[Work request]
Please output exactly the part of the records below that opens with the line containing "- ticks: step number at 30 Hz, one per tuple" and closes with the line containing "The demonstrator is", both lines included, and nothing else.
+++ Exercise materials
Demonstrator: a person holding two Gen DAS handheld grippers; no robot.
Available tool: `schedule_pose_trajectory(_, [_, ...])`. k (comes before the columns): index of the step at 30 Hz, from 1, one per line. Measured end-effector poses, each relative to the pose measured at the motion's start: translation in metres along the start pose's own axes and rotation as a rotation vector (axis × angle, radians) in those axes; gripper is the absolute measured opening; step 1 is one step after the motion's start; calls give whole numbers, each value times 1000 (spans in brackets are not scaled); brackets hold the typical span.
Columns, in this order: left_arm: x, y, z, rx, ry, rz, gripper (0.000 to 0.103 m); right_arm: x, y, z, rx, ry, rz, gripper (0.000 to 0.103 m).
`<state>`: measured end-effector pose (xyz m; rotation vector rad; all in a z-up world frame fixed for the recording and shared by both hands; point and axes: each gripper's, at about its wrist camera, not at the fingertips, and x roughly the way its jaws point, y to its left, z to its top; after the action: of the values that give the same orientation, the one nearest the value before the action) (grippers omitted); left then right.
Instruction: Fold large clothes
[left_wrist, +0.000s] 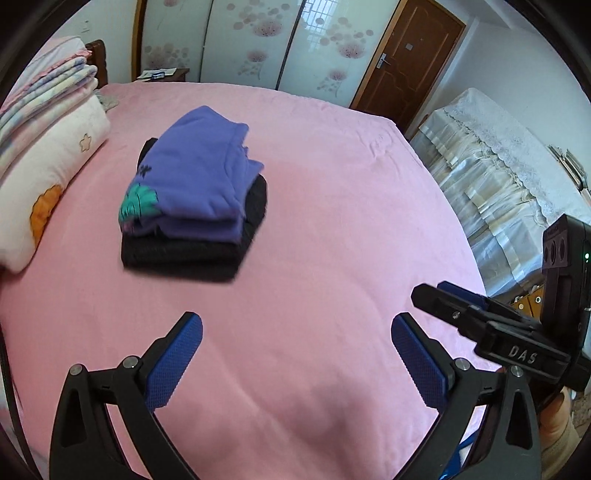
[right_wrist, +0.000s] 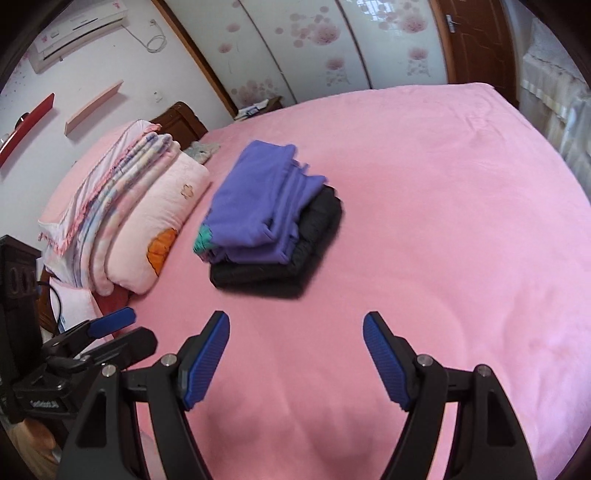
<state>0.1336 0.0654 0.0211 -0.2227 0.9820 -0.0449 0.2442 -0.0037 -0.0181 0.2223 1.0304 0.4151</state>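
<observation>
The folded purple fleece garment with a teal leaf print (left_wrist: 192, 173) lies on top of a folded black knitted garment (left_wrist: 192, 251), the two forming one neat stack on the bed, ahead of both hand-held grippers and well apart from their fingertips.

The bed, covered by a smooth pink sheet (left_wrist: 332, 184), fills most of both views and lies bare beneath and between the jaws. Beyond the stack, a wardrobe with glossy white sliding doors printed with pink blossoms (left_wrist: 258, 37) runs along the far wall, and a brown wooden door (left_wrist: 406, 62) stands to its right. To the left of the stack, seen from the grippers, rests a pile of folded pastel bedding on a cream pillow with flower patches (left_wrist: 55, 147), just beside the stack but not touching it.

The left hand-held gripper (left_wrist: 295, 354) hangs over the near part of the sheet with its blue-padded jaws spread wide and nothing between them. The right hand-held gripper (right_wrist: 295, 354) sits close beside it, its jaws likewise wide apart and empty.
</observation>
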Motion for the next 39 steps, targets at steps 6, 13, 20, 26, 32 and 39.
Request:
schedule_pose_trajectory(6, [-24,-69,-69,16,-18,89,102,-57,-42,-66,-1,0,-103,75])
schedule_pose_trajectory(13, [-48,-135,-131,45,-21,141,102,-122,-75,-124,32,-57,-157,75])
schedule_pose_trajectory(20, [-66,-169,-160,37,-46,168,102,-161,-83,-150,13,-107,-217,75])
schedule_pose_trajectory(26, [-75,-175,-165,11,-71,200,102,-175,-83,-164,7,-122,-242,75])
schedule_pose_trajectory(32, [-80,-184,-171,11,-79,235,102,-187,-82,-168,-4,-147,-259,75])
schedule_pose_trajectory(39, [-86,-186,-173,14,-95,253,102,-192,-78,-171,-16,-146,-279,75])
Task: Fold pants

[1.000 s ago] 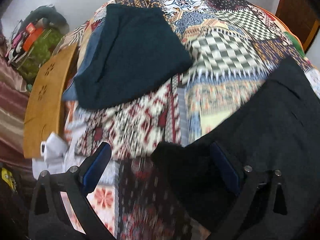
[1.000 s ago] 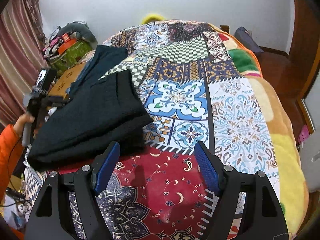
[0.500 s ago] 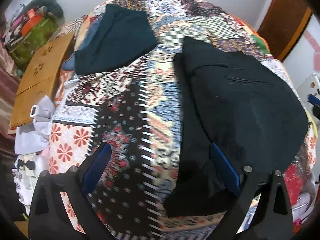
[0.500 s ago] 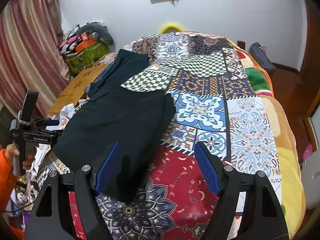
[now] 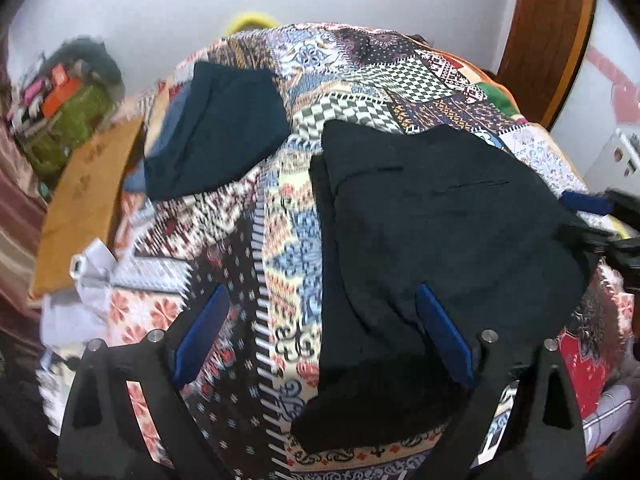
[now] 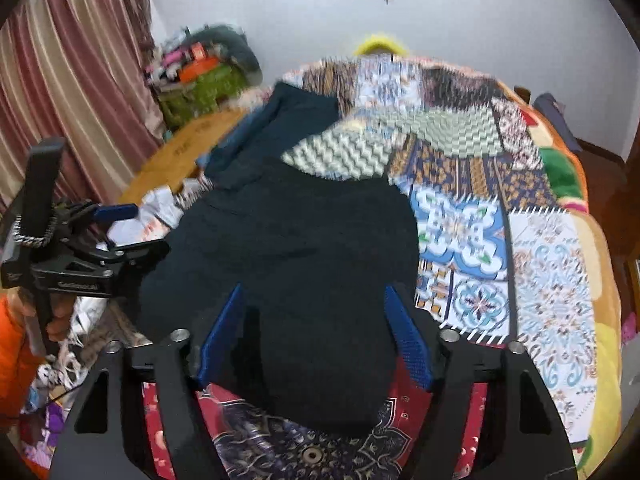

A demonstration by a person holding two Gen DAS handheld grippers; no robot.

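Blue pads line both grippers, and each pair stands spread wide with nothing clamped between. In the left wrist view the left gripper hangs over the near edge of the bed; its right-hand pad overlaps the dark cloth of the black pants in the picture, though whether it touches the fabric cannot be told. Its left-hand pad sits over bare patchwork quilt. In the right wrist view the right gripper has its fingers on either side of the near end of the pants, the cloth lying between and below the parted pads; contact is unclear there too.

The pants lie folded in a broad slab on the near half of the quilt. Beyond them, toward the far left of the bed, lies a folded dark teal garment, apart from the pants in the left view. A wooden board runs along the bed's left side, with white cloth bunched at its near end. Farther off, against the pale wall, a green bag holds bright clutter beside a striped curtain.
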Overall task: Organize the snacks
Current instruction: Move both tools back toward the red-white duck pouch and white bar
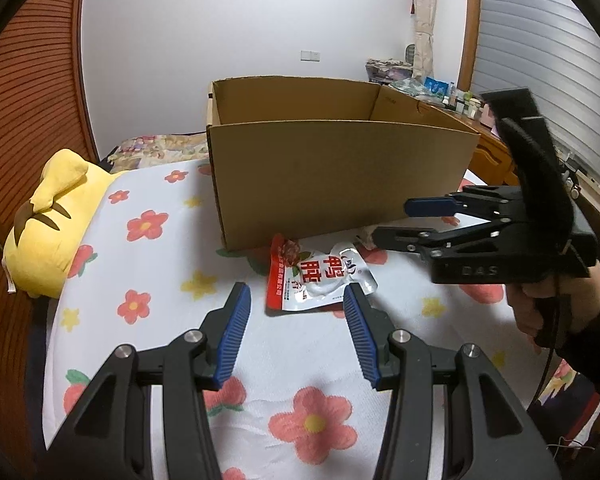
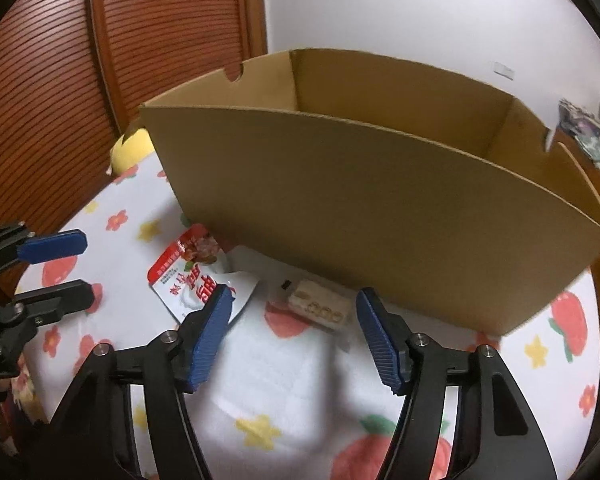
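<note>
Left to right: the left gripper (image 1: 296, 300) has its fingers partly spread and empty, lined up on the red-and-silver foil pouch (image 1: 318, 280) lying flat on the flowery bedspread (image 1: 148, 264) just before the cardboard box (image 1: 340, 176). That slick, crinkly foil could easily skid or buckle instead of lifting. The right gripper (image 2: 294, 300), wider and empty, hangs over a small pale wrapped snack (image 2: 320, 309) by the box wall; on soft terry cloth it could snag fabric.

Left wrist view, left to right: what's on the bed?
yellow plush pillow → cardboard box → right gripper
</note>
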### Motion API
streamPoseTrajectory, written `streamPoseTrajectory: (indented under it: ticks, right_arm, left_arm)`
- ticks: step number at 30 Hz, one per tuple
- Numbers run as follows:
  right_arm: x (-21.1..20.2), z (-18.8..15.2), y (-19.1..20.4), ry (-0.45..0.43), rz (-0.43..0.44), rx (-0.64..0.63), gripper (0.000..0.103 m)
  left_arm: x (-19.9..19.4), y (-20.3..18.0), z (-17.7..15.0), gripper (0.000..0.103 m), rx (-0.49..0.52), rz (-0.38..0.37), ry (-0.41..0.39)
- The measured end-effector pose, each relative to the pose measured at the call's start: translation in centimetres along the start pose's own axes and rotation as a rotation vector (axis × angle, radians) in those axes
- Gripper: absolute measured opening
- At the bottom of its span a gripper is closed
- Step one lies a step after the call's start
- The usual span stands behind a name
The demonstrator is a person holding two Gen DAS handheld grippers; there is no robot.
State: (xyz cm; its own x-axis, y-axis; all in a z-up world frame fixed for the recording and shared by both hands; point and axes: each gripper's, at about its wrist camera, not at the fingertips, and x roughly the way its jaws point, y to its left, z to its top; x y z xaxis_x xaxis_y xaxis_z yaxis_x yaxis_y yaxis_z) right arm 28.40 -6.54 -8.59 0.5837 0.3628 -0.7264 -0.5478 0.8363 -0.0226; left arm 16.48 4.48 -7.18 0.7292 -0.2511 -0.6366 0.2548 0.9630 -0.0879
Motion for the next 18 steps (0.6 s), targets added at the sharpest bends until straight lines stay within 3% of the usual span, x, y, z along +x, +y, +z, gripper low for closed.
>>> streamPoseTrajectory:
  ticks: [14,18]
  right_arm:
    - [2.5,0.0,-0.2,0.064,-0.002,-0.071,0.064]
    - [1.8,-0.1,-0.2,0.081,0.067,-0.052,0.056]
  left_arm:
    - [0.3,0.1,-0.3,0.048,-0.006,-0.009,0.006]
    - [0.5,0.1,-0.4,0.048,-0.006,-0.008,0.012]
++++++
[Solution to the problem]
- ticks: step number at 30 Hz, one per tuple
- Numbers run as follows:
  right_arm: x (-21.1..20.2), z (-18.8..15.2), y (-19.1..20.4), ry (-0.45..0.43), rz (-0.43..0.44), rx (-0.64..0.63), gripper (0.000..0.103 m)
  left_arm: x (-19.9..19.4), y (-20.3..18.0), z (-17.7..15.0), gripper (0.000..0.103 m), rx (-0.49..0.52), rz (-0.38..0.37), ry (-0.41..0.39)
- The measured end-effector pose, each relative to the pose measured at the call's start: translation in centimetres along the start pose's own axes and rotation as a rotation vector (axis × angle, radians) in those axes
- Gripper: absolute measured opening
- At the bottom of its span a gripper is closed
- Step one lies a step after the call's start
- The usual span stands behind a name
The demonstrator is a person holding two Gen DAS handheld grippers; there is no robot.

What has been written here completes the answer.